:: Task to carry out ::
Before you finish, make sure every line below has been written out exactly.

:: Available data ::
§ §
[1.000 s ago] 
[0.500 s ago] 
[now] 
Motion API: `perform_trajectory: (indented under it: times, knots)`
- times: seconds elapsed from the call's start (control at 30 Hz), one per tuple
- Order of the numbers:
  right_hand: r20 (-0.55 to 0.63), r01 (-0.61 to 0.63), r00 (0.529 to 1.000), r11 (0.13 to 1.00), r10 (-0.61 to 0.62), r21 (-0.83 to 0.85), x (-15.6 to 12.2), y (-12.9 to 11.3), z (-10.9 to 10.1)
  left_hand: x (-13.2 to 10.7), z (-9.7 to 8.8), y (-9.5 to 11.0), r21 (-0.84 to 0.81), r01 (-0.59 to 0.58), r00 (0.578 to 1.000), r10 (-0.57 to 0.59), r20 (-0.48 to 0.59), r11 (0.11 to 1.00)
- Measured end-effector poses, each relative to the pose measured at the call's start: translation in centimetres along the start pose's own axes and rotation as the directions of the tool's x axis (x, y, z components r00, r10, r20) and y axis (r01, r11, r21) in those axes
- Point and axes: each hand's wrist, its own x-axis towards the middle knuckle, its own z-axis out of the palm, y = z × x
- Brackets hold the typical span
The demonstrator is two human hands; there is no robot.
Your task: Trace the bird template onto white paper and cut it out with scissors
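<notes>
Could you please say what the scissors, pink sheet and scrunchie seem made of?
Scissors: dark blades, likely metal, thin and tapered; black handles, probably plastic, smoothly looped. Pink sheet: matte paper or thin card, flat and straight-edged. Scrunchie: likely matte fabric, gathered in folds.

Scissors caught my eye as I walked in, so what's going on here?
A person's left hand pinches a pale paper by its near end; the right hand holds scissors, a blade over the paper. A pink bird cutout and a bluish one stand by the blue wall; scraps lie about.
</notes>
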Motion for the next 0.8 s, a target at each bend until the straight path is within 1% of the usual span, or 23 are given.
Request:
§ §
:: Answer to this exercise ::
[1.000 s ago] 
[0.500 s ago] 
[now] 
Motion API: `perform_trajectory: (indented under it: times, knots)`
- times: seconds elapsed from the call's start (control at 30 Hz), one per tuple
- Order of the numbers:
  right_hand: r20 (-0.55 to 0.63), r01 (-0.61 to 0.63), r00 (0.529 to 1.000), r11 (0.13 to 1.00), r10 (-0.61 to 0.62), r21 (-0.83 to 0.85), x (-15.6 to 12.2), y (-12.9 to 11.3), z (-10.9 to 10.1)
  left_hand: x (-13.2 to 10.7), z (-9.7 to 8.8), y (-9.5 to 11.0), r21 (-0.84 to 0.81), r01 (-0.59 to 0.58), r00 (0.578 to 1.000), r10 (-0.57 to 0.59), r20 (-0.48 to 0.59), r11 (0.11 to 1.00)
- Measured end-effector poses, each relative to the pose measured at the call's start: translation in centimetres along the start pose's own axes and rotation as the directions of the tool's x axis (x, y, z components r00, r10, r20) and y axis (r01, r11, r21) in those axes
- Point and axes: each hand's wrist, its own x-axis towards the middle knuckle, its own z-axis out of the palm, y = z × x
- Brackets hold the typical span
The demonstrator is two human hands; there is no robot.
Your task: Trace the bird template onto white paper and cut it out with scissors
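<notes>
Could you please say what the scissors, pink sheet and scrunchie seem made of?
Scissors: dark blades, likely metal, thin and tapered; black handles, probably plastic, smoothly looped. Pink sheet: matte paper or thin card, flat and straight-edged. Scrunchie: likely matte fabric, gathered in folds.

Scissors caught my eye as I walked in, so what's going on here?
A person's left hand pinches a pale paper by its near end; the right hand holds scissors, a blade over the paper. A pink bird cutout and a bluish one stand by the blue wall; scraps lie about.
</notes>
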Motion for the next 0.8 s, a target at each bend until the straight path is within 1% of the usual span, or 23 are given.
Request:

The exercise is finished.